In support of the application, I was provided with a copy of the Trust Deed of the East Terrace Trust. It authorised the appointer to remove a trustee, at any time. In addition, the appointer could appoint a replacement by will. The relevant provision of the Trust Deed reads as follows:
If a sole Individual appointer
•dies and has not appointed a replacement by deed or by will and has not revoked the power to appoint an appointor, then the named beneficiaries or the surviving named beneficiary becomes appointor on the appointor’s death; or
•or becomes mentally or physically incapable of fulfilling the role of appointor, the appointor’s legal personal representative becomes appointer for so long as that incapacity continues.

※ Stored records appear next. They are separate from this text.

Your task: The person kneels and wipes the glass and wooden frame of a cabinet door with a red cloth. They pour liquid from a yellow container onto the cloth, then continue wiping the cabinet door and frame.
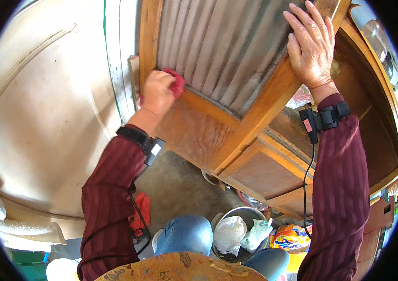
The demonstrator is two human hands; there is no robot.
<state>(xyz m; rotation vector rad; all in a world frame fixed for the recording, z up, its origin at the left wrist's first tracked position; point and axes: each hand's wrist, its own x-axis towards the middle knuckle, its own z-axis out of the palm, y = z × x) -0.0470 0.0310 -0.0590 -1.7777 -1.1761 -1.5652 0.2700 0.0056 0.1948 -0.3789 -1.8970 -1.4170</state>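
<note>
My left hand (156,92) grips a crumpled red cloth (177,83) against the lower left corner of a wooden cabinet door frame (148,38). Within the frame sits a ribbed, greyish panel (216,45), dusty along its lower edge; below it is a brown wood panel (193,130). On the right stile (272,93) of the same door, near its upper part, my right hand (311,49) lies spread with fingers apart and holds nothing. Both wrists wear black straps with small cabled devices. The left hand is slightly blurred.
Behind the door, the cabinet interior (357,116) stands exposed, with a plastic bag (300,98) inside. A pale curved panel (44,105) fills the left side. Near my knees a metal basin (216,224) holds plastic bags (230,233), beside an orange packet (290,239). A red cloth (142,210) lies low on the left.
</note>
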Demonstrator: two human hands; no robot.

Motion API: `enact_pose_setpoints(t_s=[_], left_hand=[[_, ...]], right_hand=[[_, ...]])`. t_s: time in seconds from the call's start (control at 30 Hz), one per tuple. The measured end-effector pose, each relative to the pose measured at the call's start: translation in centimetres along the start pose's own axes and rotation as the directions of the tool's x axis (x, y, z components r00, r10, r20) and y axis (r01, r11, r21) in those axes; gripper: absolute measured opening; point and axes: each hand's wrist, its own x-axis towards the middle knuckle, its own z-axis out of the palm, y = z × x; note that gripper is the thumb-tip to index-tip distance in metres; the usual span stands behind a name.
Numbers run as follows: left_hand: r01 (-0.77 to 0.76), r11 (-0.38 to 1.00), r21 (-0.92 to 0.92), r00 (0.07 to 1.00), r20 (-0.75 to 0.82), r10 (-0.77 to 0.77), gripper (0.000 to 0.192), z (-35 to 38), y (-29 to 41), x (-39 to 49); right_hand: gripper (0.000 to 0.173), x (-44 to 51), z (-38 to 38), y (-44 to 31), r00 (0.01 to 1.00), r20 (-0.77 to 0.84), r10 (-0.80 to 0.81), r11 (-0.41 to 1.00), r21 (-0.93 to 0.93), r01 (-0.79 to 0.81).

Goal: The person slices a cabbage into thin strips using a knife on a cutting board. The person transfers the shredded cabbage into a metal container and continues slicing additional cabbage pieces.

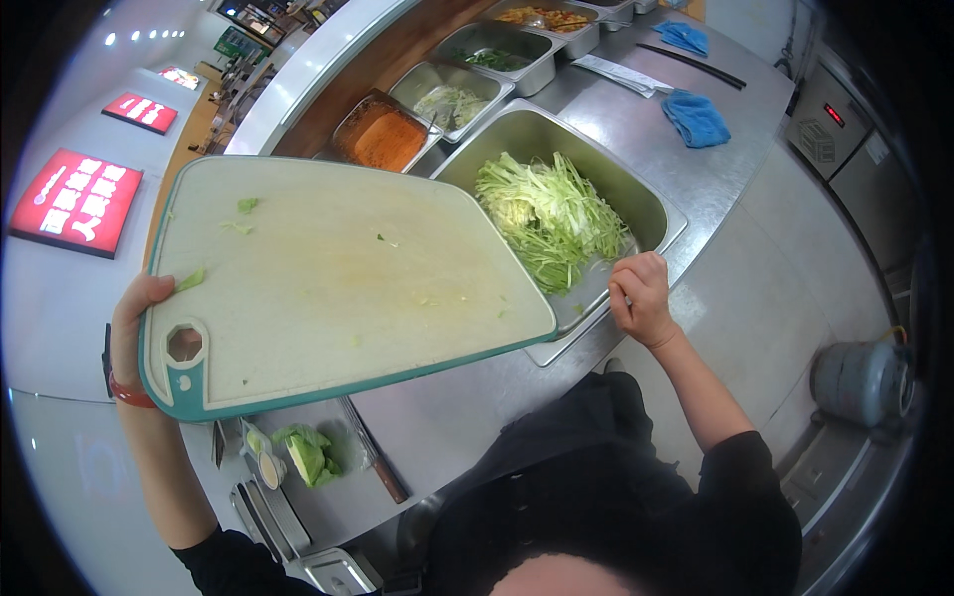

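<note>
My left hand (137, 316) grips the handle end of a large pale cutting board (350, 276) with a teal edge, thumb on top. The board is raised and tilted, and its far corner overlaps a deep stainless steel pan (648, 190). A few green scraps cling to the board. In the pan lies a heap of shredded cabbage (551, 216). My right hand (642, 298) is curled into a fist by the pan's near right rim. Nothing shows between its fingers, and whether it touches the rim I cannot tell.
Behind the pan stand steel trays of orange-red seasoning (387, 141), pale shreds (451, 108) and chopped greens (496, 59). Blue cloths (695, 119) and black chopsticks (693, 65) lie beyond. A knife (376, 451) and a cabbage piece (309, 456) lie below the board. A gas cylinder (857, 381) stands right.
</note>
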Motion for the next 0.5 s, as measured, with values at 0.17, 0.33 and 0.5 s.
enact_pose_setpoints(t_s=[0.17,0.33,0.5], left_hand=[[-0.010,1.000,0.016,0.998,0.067,0.009,0.045,-0.8,-1.1,-0.1],[-0.003,0.999,0.032,0.982,0.186,-0.003,0.045,-1.3,-1.3,0.4],[-0.166,0.984,-0.059,0.986,-0.009,0.166,0.045,-2.6,-3.4,-0.9]], right_hand=[[0.008,0.1,0.1,-0.1,1.000,0.001,-0.010,1.000,0.008,0.010],[0.008,0.1,0.0,-0.1,1.000,0.007,-0.017,1.000,-0.003,0.017],[0.008,0.1,0.0,-0.1,1.000,0.007,-0.007,1.000,-0.012,0.007]])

If a sole company appointer enters into compulsory or voluntary liquidation (except for the purposes of amalgamation or reconstruction), or has an administrator, receiver, controller or receiver and manager appointed to any part of its assets, then the named beneficiaries or the surviving named beneficiary becomes appointor.
In either case, if there Is no surviving named beneficiary, then:
•If the appointer Is the sole individual appointor, that person's legal personal representative becomes appointor; or
•If the appointer is the sole company appointor, there will be no replacement appointor.[2]
[2] See Annexure JGS-1 to affidavit of John Gervase Shanahan filed 6 October 2022 at page 57.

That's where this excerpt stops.